Copy-On-Write 101 – Part 3: The Sum of Its Parts

by Ville Laurikari on Tuesday, July 21, 2009

Read the intro, part 1, and part 2 first.

This is a description of a fictitious programming language. It is purposefully vague here and there. Nevertheless, I don’t think I’m exactly reaching for the moon here. Or perhaps I am, you tell me. Point is, this is just fantastic, wholesome, and thoroughly enjoyable academic masturbation. Shall we begin?

We need a name for the language, so let’s call it Shark.

“As far non-existent programming languages go, Shark is the dog’s bollocks.”

Shark uses a purely copy-on-write data model. By this I mean that, as far as the programmer can tell, values are never modified. Once you create an integer, a string, a list, or a forest of suffix trees containing all the words in the Klingon language, you cannot modify it.

Shark is, of course, garbage collected. Shark is also strongly typed, supports both static and dynamic typing, and has type inference. You have your lambdas, partial evaluation, algebraic data types, pattern matching, a fantastic module system, and a clean and concise but not too unfamiliar syntax. As far non-existent programming languages go, Shark is the dog’s bollocks.

Shark has lightweight threads. Spawning new threads is almost free (only a handful of instructions on the CPU). Threads are automatically distributed to your CPUs and cores. Just to be absolutely crystal clear, Shark threads are not the same as operating system threads such as POSIX threads. Shark threads communicate exclusively through message passing. Each thread has a message queue from which it can read incoming messages when it wants to.

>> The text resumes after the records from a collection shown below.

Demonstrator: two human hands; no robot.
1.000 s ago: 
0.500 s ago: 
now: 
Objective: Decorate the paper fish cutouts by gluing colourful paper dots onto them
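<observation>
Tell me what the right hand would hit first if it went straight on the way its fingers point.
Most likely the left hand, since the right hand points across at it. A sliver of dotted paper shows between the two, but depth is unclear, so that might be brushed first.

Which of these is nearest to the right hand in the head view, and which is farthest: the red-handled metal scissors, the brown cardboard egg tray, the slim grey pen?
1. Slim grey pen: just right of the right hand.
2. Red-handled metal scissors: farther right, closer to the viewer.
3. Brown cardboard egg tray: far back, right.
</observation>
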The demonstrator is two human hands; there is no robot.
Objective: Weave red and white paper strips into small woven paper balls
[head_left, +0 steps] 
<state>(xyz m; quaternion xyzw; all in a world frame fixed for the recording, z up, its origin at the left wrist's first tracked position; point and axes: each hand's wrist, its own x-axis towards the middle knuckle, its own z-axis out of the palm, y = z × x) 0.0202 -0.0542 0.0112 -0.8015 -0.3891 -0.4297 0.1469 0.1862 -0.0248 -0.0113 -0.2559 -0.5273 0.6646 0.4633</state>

Shark eats LINQ to SQL for breakfast.

There are no locks, condition variables, and no modifiable shared resources. When threads share data they do it explicitly, in a controlled fashion, for selected data only. Shark comes with built-in support for software transactional memory. You can easily build databases from whatever data structures are the most natural for your application. You can kiss all that RDBMS crap goodbye. No more shoehorning your data into an awkward tables-and-columns format, no more marshalling and demarshalling your data to whatever data types the database happens to support, and no more SQL.

The natural model to maintain state in Shark programs is to have a single thread govern the evolution of that state. The thread can then pass around copies of the state, maybe receive operations from other threads to update the state, and so on. Typically the state takes the form of an STM database which can be updated transactionally from multiple threads concurrently.

Just one more thing. Shark STM databases can optionally be stored on disk. It’s so efficient that you can run tens of thousands of transactions per second and have them checkpointed to disk a dozen times per second. This gets you the Durability in ACID, the one piece that regular STM normally doesn’t provide. Even though the entire database must reside in main memory, you’ll need to have a pretty big database for that to become a problem. RAM is insanely cheap nowadays.

So, that’s my hallucinogen-induced (not really) vision of the perfect solution for concurrent programming and database management. Yeah, I know creating your own programming language is basically never the right thing to do. In my defense, at least I haven’t implement Shark. Not yet, at least…

Related posts:

  1. I Have Seen the Future, and It is Copy-On-Write
  2. Copy-On-Write 101 – Part 2: Putting It to Use
  3. Copy-On-Write 101 – Part 1: What Is It?
  4. The Three Doors of Type Systems
  5. Programming Problems in Disguise

If you liked this, click here to receive new posts in a reader.
You should also follow me on Twitter here.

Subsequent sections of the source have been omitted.